[RFC PATCH] net/core: use wake_up_interruptible_poll() in sock_def_readable()

Xuewen Yan posted 1 patch 1 week, 6 days ago
net/core/sock.c | 2 +-
1 file changed, 1 insertion(+), 1 deletion(-)
[RFC PATCH] net/core: use wake_up_interruptible_poll() in sock_def_readable()
Posted by Xuewen Yan 1 week, 6 days ago
sock_def_readable() currently uses wake_up_interruptible_sync_poll() to
wake up tasks waiting for readable data on a socket. The _sync variant
sets the WF_SYNC flag, which tells the scheduler that the waker will
schedule away soon, so the wakee should stay on the same CPU to avoid
needless cache bouncing.

However, we found that the following stack:
 -vfs_write
 -sock_write_iter
 -unix_stream_sendmsg
 -sock_def_readable
 -__wake_up_sync_key

In this process-context scenario, the waker does NOT go to sleep
after the wakeup. With WF_SYNC, the scheduler is misled into placing
the wakee on the waker's CPU (via wake_affine_idle()'s sync path when
nr_running == 1), causing both the sender and receiver to contend for
the same CPU. This may hurt throughput for IPC workloads on multi-core
systems where the sender and receiver could otherwise run in parallel
on different CPUs.

Switch to wake_up_interruptible_poll() which does not set WF_SYNC.
This allows the scheduler to freely migrate the wakee to an idle CPU,
enabling true parallelism between the sending and receiving processes.

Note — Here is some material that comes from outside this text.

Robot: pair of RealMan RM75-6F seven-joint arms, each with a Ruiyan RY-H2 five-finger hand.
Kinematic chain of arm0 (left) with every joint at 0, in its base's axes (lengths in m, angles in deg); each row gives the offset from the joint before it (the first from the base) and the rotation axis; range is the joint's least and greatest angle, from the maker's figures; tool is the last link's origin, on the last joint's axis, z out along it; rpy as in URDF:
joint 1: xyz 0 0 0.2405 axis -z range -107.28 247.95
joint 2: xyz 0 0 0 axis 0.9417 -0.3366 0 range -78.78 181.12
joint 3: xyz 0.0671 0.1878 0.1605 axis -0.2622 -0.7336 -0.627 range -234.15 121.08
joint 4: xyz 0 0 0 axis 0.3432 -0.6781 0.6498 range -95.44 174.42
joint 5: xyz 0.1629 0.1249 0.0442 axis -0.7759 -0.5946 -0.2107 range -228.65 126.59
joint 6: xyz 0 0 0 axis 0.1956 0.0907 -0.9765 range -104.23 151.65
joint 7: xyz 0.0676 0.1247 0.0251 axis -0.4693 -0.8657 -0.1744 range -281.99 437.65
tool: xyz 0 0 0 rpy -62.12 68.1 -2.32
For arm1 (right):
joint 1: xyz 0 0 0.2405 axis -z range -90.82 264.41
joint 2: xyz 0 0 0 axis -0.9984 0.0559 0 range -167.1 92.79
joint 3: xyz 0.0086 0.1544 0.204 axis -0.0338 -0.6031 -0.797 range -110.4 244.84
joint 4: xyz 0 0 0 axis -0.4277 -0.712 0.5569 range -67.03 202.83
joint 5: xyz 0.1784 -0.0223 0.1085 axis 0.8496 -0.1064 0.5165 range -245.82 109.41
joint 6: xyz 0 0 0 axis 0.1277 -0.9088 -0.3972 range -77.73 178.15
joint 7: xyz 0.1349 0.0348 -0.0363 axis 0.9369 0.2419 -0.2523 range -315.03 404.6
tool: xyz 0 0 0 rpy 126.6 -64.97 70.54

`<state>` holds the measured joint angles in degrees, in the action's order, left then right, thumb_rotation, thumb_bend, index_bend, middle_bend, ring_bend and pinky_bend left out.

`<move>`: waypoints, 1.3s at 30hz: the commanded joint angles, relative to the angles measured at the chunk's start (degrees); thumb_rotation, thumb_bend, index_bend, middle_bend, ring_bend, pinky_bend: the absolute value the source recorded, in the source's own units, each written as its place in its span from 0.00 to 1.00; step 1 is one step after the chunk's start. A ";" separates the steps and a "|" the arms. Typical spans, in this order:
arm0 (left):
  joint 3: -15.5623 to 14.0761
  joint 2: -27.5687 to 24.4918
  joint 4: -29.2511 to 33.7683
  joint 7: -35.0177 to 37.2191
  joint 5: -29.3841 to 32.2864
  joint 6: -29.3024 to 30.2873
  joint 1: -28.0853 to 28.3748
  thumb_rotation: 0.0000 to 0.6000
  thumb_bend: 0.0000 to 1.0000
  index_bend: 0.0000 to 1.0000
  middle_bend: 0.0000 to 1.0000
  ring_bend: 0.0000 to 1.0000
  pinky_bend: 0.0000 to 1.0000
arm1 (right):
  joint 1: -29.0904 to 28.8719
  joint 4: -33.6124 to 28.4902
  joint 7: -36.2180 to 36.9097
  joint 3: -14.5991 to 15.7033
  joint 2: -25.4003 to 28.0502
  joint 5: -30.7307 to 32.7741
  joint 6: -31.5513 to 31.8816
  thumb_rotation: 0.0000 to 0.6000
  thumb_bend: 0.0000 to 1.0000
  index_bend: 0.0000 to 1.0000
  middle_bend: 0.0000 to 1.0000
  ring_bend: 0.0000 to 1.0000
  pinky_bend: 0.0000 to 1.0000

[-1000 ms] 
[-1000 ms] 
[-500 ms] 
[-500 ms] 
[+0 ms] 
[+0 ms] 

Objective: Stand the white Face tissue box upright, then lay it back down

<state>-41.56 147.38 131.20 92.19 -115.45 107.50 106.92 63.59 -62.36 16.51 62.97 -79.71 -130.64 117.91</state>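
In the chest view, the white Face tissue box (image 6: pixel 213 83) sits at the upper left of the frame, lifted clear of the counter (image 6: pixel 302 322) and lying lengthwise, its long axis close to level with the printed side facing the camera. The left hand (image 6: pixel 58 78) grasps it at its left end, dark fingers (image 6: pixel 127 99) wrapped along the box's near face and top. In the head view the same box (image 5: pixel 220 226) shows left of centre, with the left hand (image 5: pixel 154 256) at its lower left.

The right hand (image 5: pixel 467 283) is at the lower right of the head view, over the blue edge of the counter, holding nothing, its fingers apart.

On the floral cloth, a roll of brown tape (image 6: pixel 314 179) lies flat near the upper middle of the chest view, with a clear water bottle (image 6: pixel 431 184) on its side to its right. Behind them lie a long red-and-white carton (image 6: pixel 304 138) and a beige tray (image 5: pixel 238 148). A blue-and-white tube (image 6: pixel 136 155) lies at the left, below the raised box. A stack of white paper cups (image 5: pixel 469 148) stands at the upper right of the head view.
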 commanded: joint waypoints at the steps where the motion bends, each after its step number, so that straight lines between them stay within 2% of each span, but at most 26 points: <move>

Co-developed-by: Guohua Yan <guohua.yan@unisoc.com>
Signed-off-by: Guohua Yan <guohua.yan@unisoc.com>
Signed-off-by: Xuewen Yan <xuewen.yan@unisoc.com>
---
Note:
The possible cost is that for softirq callers (TCP/UDP receive path), the wakee
may be migrated away from the current CPU where the received data is
cache-hot. However, this is mitigated by:
  - The scheduler's existing wake_affine logic which already considers
    cache affinity regardless of WF_SYNC.

We are not very familiar with the networking code here,
so we would greatly appreciate any suggestions or advice from the community.

Thanks!
---
 net/core/sock.c | 2 +-
 1 file changed, 1 insertion(+), 1 deletion(-)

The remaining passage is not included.